Labour’s victory in 1997 was one of the happiest days of my life, and it brought many achievements to be proud of, not least extending civil rights for minority groups, the minimum wage, the family friendly policies that saw vast improvements for women and children, and significant investment in our public infrastructure and the NHS. But that first Labour government, with its huge parliamentary majority, did nothing to alter the legal superstructure that allows for the skewed accrual of wealth and power in our society. Tony Blair even boasted that Britain’s labour laws were the most restrictive in Europe.

Today, thanks to those laws, it is hard for any employer to fail to get an injunction against a contemplated strike – even a fully balloted and mandated strike. It is no exaggeration to say that the right to strike in this, the first country of free trade unionism, was and is hanging by a thread. Should there be a Conservative majority in May, there will be a new attack on trade union rights and democracy. The bar for a strike ballot will be raised to a level that hardly any MPs would reach in their own constituencies, by a government that has refused our requests to use modern, more effective balloting methods.
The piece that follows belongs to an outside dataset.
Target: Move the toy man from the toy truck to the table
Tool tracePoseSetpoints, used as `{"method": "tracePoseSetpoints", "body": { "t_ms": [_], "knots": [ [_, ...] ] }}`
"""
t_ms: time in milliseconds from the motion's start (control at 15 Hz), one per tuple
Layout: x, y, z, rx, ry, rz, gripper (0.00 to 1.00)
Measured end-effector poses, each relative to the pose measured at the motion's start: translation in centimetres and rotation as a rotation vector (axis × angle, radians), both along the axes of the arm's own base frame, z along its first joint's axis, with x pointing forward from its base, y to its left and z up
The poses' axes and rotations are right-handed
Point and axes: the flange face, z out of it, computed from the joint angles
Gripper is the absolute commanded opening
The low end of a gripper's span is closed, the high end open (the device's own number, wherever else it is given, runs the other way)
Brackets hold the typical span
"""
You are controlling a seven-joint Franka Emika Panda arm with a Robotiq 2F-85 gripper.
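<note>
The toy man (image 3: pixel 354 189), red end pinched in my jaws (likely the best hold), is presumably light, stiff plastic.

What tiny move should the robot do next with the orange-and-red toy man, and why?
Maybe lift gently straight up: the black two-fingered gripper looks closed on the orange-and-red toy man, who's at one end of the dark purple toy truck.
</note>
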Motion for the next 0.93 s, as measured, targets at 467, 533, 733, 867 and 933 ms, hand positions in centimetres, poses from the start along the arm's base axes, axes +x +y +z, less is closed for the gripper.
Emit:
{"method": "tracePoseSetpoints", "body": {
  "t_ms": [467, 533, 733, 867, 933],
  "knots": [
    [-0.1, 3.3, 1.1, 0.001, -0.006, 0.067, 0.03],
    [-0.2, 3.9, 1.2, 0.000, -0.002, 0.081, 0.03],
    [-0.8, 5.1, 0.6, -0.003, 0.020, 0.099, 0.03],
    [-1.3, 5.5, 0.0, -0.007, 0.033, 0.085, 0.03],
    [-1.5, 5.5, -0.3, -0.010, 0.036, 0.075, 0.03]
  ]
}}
Agency labour scabs will be licensed to break strikes. Restrictions imposed on our campaigning role in the Lobbying Act will be followed by laws to make picketing nigh on impossible, too, attacking our ability to put pressure on an abusive employer in defence of our members.
It’s tempting to see this as simply a reversion to type by the Tories but that’s only half the story. The attack on trade unions is Tory core practice because they are well aware that they can get away with their desired assault on our national fabric only if they neuter any potential opposition, and the trade unions above all. They want to reduce us to the role of concerned spectators while they tear to bits every advance that working people have secured, every protection we have built up. Against that background, should the law, when made by an elected parliament rather than a despot or a dictatorship, be respected under all circumstances?
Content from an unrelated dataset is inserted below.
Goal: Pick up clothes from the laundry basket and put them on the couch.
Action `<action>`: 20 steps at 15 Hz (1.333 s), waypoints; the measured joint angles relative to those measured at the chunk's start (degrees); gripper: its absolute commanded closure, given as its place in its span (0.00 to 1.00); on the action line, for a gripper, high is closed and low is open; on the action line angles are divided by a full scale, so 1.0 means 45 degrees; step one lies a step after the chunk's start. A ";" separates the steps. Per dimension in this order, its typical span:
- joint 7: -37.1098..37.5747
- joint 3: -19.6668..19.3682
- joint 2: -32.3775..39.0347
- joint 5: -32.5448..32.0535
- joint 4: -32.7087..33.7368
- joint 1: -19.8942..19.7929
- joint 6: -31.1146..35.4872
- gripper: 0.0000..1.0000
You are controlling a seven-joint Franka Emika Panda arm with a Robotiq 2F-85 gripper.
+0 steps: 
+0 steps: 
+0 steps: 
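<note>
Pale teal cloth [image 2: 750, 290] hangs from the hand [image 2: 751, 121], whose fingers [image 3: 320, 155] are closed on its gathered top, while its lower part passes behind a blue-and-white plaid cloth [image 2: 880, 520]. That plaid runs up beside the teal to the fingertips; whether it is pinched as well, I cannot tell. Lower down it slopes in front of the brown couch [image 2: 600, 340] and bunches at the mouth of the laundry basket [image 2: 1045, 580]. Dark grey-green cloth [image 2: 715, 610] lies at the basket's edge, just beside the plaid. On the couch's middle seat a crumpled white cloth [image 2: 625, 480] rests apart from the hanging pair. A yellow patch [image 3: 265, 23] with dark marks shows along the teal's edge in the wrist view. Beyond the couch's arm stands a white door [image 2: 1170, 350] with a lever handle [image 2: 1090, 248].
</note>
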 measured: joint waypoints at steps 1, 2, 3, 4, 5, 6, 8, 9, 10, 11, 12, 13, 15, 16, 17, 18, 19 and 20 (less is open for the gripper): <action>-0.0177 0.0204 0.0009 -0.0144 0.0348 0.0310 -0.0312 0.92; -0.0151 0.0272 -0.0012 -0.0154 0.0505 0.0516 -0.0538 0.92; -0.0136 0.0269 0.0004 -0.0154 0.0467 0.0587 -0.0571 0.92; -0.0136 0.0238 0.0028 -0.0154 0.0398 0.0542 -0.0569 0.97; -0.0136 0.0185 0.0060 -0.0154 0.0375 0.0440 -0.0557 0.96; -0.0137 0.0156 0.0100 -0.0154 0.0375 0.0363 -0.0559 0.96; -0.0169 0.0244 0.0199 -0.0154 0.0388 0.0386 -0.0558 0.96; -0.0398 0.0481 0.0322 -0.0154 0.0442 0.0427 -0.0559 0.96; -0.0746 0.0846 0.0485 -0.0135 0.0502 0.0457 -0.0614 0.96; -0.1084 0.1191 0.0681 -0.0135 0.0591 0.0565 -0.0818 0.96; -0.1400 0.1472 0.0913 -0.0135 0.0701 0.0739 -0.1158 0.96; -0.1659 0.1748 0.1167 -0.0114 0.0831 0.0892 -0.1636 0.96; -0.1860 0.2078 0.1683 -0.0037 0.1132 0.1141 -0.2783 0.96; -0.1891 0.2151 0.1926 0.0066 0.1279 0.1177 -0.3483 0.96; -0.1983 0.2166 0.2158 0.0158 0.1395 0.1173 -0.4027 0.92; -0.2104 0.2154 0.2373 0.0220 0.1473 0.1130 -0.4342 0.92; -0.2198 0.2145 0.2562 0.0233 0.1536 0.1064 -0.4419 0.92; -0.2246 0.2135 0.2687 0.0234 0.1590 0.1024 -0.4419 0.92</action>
To take a stark example, before 1967 any man who slept with another man was breaking the law, as made by an elected parliament. Who, today, would dare to say that they were criminals, or that they should have been obliged to obey a law that, however democratically sanctioned, represented no more than the prejudice of ages? A more recent example: when Margaret Thatcher criminalised trade unionism at GCHQ, would any employee there who, in secret, maintained his or her trade union membership, be a criminal? Were they not right to break that law while it was in force?
It was, of course, a Tory, and eminent lawyer, Quintin Hogg (Lord Hailsham) who first warned of “elective dictatorship”, of a majority imposing its views – ignorant ones in the case of both gay rights and trade unionists as a security risk – on a vulnerable minority. People have intrinsic rights that can sometimes be violated, even by democratically elected legislatures. The right of working people to combine, to organise, is one of them.

If partisan legislation designed to push the legitimate democratic work of trade unions outside of the law is driven through parliament then we, in Unite, will not go gently into the night. We will rage against the dying of the light. We will drive forward with modern technology and use it to increase turnouts in our ballots without being shackled by prescriptions – such as postal ballots – imposed in another age. We are not going to let the Tories destroy our democracy by shackling us to archaic procedures.

A union’s job is to fight for working people’s rights. If, in the year in which we mark the anniversary of Magna Carta, the government wants to challenge fundamental rights of the citizen, then I believe they will be facing not just the trade union movement, but a huge section of our civil society. When the law is misguided, when it oppresses the people and removes their freedoms, can we respect it? I am not really posing the question. I’m giving you the answer. It ain’t going to happen.